My goal is to proof the following:
Theorem: Let $(M,\mathbb{R},F)$ be a DS on a smooth (compact) manifold $M$, with dynamical law $\dot{x}=F(x)$. Assuming it has two attractors $A_1,A_2$ with basin of attraction $B(A_1), B(A_2)$. There are infinitely many DS with the same fixed attractor $A_1$ but an arbitrary dynamics on the attractor $A_2$.
proof
Both basins of attraction are by definition open sets. Hence, the complement $C_1=M \backslash B(A_1) \underset{closed}{\subset}M$. Since every closed subset of a compact set is compact and $B(A_2) \subset C_1$ we can choose a bump function $\sigma_{C_1}:C_1 \rightarrow \mathbb{R}$ which is 1 on $B(A_2)$ and zero outside of $C_1$.

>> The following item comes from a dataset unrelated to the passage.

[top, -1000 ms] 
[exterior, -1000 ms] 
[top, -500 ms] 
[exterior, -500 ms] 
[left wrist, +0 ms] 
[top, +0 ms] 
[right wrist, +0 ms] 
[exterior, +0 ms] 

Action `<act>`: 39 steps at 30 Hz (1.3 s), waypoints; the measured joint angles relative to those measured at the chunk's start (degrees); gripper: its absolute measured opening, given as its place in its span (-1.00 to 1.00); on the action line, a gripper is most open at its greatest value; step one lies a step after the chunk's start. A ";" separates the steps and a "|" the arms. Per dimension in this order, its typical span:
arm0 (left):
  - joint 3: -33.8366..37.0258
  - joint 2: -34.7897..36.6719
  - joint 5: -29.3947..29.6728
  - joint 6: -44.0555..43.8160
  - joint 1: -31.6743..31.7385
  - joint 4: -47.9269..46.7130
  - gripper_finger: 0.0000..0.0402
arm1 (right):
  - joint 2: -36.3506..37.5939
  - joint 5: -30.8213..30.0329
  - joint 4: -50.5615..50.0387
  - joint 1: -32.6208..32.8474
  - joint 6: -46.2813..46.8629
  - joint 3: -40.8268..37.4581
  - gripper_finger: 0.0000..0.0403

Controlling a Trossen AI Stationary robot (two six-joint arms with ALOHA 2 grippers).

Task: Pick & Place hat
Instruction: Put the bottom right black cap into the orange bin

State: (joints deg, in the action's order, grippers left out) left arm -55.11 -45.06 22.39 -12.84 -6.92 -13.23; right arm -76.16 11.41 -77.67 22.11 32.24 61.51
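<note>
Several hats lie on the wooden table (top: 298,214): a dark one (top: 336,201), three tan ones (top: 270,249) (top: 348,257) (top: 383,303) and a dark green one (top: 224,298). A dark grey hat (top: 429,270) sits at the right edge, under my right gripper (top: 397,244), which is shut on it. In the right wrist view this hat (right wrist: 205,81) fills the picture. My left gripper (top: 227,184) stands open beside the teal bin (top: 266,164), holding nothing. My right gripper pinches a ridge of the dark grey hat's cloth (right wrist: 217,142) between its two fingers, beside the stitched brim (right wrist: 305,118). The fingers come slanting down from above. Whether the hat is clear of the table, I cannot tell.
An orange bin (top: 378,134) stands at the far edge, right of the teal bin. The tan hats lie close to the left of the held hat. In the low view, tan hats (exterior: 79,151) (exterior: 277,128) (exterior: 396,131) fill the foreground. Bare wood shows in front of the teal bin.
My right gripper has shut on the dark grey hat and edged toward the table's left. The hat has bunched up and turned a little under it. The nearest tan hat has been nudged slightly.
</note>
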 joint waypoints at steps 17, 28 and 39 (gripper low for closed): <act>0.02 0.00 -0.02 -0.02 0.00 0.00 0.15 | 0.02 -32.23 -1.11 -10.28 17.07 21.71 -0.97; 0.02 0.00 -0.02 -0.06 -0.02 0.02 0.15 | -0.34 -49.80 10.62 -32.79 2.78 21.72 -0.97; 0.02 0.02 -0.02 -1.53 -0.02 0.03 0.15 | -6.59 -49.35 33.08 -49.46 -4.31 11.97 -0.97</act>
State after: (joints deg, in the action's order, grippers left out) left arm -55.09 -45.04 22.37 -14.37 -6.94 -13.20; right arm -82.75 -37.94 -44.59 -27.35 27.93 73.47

Now we find that $$\dot{x}=F(x)+\sigma_{C_2} \cdot G(x)$$ fullfils $\dot{x}=F(x)$ on $B(A_1)$ but on $B(A_2)$ it fullfils $\dot{x}=G(x)+F(x)$ with an arbitrary function $G$. Since $G$ is an arbitrary function the theorem is proven. (We implicitly used that disjoint attractors have disjoint basins of attraction)
I am not sure if the proof is right. There are many DS with fractal basin of attractions. If $B(A_1)$ and $B(A_2)$ are both fractal, in my intuition the proof cannot work. Since there should be no smooth bump function on the complement of a fractal set. Additionally fractals are closed sets being in contradiction with the definition of a basin of attraction.